One might call it clothing for the “modern” woman, though lately the term gets tossed around in association with just about anything this side of the second millennium. “So often today I think modern means narrow and vulgar,” Gordon says. His collections nod to a more “ladylike” sensibility, which makes sense, considering he calls himself an “old soul.” And his ability to balance what appears fresh and new with the romanticism of a sartorial past has made him a red-carpet favorite for celebrities that span generations — from Lena Dunham and Katy Perry to Gwyneth Paltrow and even Michelle Obama. (The First Lady wore one of his metallic, houndstooth jackets to the Nickelodeon Kids’ Choice Awards in 2012.) “I actually found out on Twitter!” he exclaims. “I continue to just get perpetually star-struck ... It never gets less exciting.” 

But the most thrilling moment in his career thus far was when he started to notice strangers wearing his clothes. “At first, you’re a small business, and you have very small volumes so you’ll make five of a dress, and you know exactly where those five are, and it’s a friend of a friend, or someone you have two degrees of separation from,” Gordon explains. “When you start seeing a stranger on the street in a piece, that’s really exciting because that means that she walked into a store, and with all the options there in front of her, she fell in love with that piece you made, enough to buy it, take it home and wear it, without knowing you, without having a relationship with you.” Of course there have been more public moments of pride. Gordon received the 2012 FGI Rising Star Award and is a four-time recipient of the coveted Swarovski Collective sponsorship (Spring 2013, Spring 2014, Fall 2014 and Spring 2015).

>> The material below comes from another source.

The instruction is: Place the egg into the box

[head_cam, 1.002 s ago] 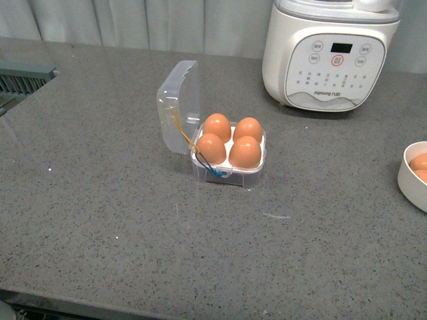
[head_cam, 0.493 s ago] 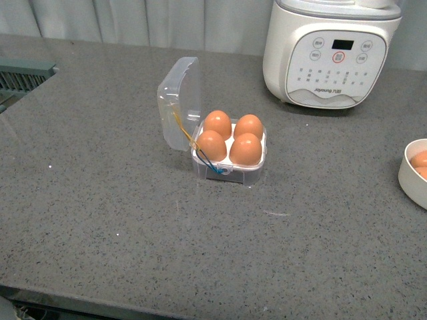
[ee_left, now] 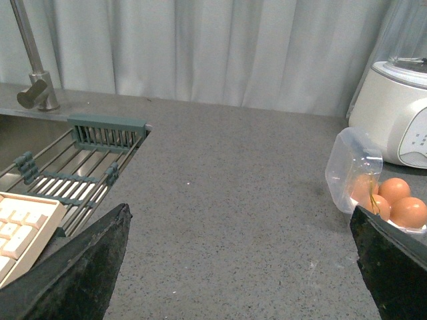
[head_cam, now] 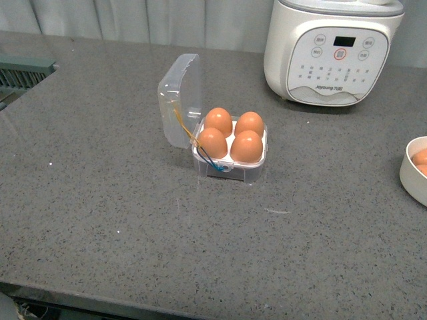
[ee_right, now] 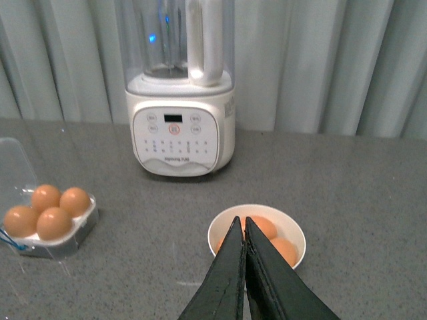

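The left claw (ee_left: 239, 210) is spread wide, its two dark, rough-edged fingers (ee_left: 87, 267) far apart with only bare desk between them; it holds and touches nothing. The right claw (ee_right: 241, 230) has its black tapering fingers pressed together to a point, with nothing seen between them.

On the grey speckled stone desk (head_cam: 133, 220) stands the small square clear-plastic box (head_cam: 230, 170) with a white inner tray. Four smooth orange-brown eggs (head_cam: 246, 147) fill its four cells, one in each, blunt ends down. Its hinged clear lid (head_cam: 180, 100) stands upright at the box's left side, and thin yellow and blue cords (head_cam: 200, 150) run across the near left corner.

Behind the box and to its right is a big glossy white appliance (head_cam: 333, 53) with a button panel. Only the right wrist view shows its clear jug (ee_right: 175, 33). Well to the right of the box sits a round white bowl (head_cam: 410, 177). The front view cuts it off, while the right wrist view shows it whole with more orange-brown eggs inside.

Only the left wrist view shows a grey-green slatted rack (ee_left: 107, 130) and a metal tap (ee_left: 33, 87), far to the left of the box.
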`<control>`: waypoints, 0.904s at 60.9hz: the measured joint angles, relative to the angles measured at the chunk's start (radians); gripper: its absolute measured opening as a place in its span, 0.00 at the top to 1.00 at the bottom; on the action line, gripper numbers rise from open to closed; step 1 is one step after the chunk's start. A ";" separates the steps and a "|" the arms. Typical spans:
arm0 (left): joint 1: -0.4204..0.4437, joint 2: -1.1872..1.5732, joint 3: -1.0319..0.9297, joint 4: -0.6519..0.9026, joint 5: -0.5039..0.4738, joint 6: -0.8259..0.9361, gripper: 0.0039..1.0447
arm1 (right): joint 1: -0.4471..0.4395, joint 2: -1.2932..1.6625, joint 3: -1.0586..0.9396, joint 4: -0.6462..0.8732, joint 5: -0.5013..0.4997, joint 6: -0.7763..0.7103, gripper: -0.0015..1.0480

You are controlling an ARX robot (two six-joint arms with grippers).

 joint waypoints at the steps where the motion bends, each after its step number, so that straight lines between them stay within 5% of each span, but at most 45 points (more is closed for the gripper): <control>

He was also a CFDA/Vogue Fashion Fund finalist in 2012 and 2014 (you might have seen him posing alongside actress Grace Gummer in the November 2014 issue of Vogue).

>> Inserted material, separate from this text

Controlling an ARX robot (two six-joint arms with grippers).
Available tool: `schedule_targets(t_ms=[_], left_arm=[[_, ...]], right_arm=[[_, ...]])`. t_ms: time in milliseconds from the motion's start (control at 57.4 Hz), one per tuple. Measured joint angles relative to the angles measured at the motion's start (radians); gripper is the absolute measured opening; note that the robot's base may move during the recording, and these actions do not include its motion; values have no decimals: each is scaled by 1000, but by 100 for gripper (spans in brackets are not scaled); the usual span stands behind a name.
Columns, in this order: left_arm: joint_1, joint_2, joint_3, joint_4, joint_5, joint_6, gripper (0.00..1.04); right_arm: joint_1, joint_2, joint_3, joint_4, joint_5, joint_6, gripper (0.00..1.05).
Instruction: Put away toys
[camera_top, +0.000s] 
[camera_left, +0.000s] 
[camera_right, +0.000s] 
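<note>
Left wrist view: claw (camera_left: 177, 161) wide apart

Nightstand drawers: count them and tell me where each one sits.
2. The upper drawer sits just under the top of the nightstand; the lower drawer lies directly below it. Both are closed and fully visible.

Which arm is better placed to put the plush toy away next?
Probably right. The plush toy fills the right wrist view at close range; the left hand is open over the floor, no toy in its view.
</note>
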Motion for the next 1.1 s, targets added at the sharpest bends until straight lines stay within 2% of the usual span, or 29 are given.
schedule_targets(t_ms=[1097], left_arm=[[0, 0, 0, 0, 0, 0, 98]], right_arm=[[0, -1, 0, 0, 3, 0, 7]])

Even with all the recent fanfare, it’s apparent that his focus remains on his brand — and with that, his women. One might expect a designer to prepare a rack of clothing options for themselves, but at his shoot the day before, Gordon brought only three (and a pair of misplaced cufflinks narrowed the selection further). “I spend so much time thinking about my collection that the idea of trying to think about what I’m going to wear, I don’t have time for it,” he says. And when he’s not perfecting the look of his designs on the model beside him, he’s taking every opportunity between shots to head back to his desk and talk with his team. Owe it to an unprecedented work ethic. Or the tenacity of youth. Or utter ambition. “For me, the idea of having my own collection and being a fashion designer were always one in the same ... I want to spend my life building my own brand, brick by brick. And I didn’t want to have a second not devoted to that.”

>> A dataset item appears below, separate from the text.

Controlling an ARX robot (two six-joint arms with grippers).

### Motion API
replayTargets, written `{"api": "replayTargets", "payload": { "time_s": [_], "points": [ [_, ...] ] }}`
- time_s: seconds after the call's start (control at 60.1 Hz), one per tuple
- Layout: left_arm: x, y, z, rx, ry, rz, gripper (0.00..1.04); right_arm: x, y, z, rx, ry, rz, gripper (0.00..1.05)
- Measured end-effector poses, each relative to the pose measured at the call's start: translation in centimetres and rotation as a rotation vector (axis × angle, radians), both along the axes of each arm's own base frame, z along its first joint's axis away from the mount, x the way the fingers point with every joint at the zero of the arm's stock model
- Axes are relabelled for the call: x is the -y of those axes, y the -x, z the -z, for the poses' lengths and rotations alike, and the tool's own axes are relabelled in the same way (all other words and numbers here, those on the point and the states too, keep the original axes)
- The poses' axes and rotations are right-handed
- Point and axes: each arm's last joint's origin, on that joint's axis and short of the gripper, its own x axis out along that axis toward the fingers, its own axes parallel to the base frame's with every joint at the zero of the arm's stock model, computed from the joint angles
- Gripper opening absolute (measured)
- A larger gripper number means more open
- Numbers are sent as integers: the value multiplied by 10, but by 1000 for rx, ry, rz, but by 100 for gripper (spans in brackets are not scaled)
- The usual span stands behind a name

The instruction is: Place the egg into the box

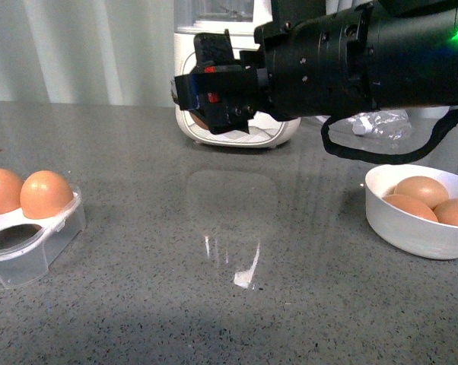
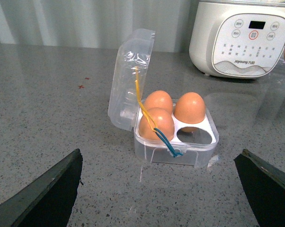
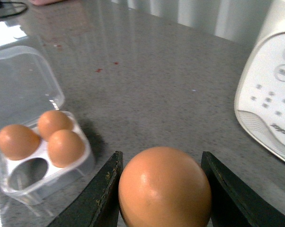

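While the right fingers [image 3: 102,198] pinch the egg [image 3: 164,187] by its two sides, it hangs above the grey worktop [image 1: 138,304], well apart from the box [image 1: 31,243]. Seen from the front, the right arm reaches in from the side far from the box. The fingers and egg show in front of a white cooker [image 1: 236,133] that stands further back on the worktop than the box.

The box rests on the worktop with its lid [image 2: 130,80] swung up and open. Three other eggs [image 2: 159,101] fill three of its four cups. The fourth cup [image 2: 194,136] (the one at the box's front corner, away from the lid hinge) is unfilled. A yellow and blue cord [image 2: 154,127] trails from the lid down over the box's front wall.

The left fingers [image 2: 52,194] are spread wide with nothing between them, near the box and facing its front wall.

Far from the box, beyond the held egg, a white bowl [image 1: 411,232] holds three more eggs [image 1: 419,190].
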Motion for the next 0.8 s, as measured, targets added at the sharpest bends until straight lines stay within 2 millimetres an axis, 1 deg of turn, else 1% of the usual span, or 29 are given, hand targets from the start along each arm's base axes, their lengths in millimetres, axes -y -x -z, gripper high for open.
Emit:
{"api": "replayTargets", "payload": {
  "time_s": [0.117, 0.233, 0.483, 0.583, 0.666, 0.799],
  "points": [
    [0, 0, 0, 0, 0, 0, 98, -6, 2, -6, -12, -35, -81, 43],
    [0, 0, 0, 0, 0, 0, 98, -11, -1, -10, -34, -71, -143, 43],
    [0, 0, 0, 0, 0, 0, 98, -27, -7, -3, -91, -98, -240, 43],
    [0, 0, 0, 0, 0, 0, 98, -37, -5, 0, -102, -95, -274, 43],
    [0, 0, 0, 0, 0, 0, 98, -54, -3, 3, -111, -88, -322, 43],
    [0, 0, 0, 0, 0, 0, 98, -73, -4, 6, -118, -80, -358, 43]
  ]
}}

For now, that devotion is to womenswear. “It’s really kind of a beautiful world to design in ... There’s a creative freedom, a sense of adventure, a sense of reinvention,” he says, in a way that almost mimics the clothing he designs, if a tone could imitate apparel. It sounds romantic and charm- ing, but his words are direct and honest. Currently working on his Fall/Winter 2015 collection that he describes as a dichotomy between sweet and tough that stays true to his signature refinement, it seems it’s only a matter of time before women the world over will be wearing Wes Gordon.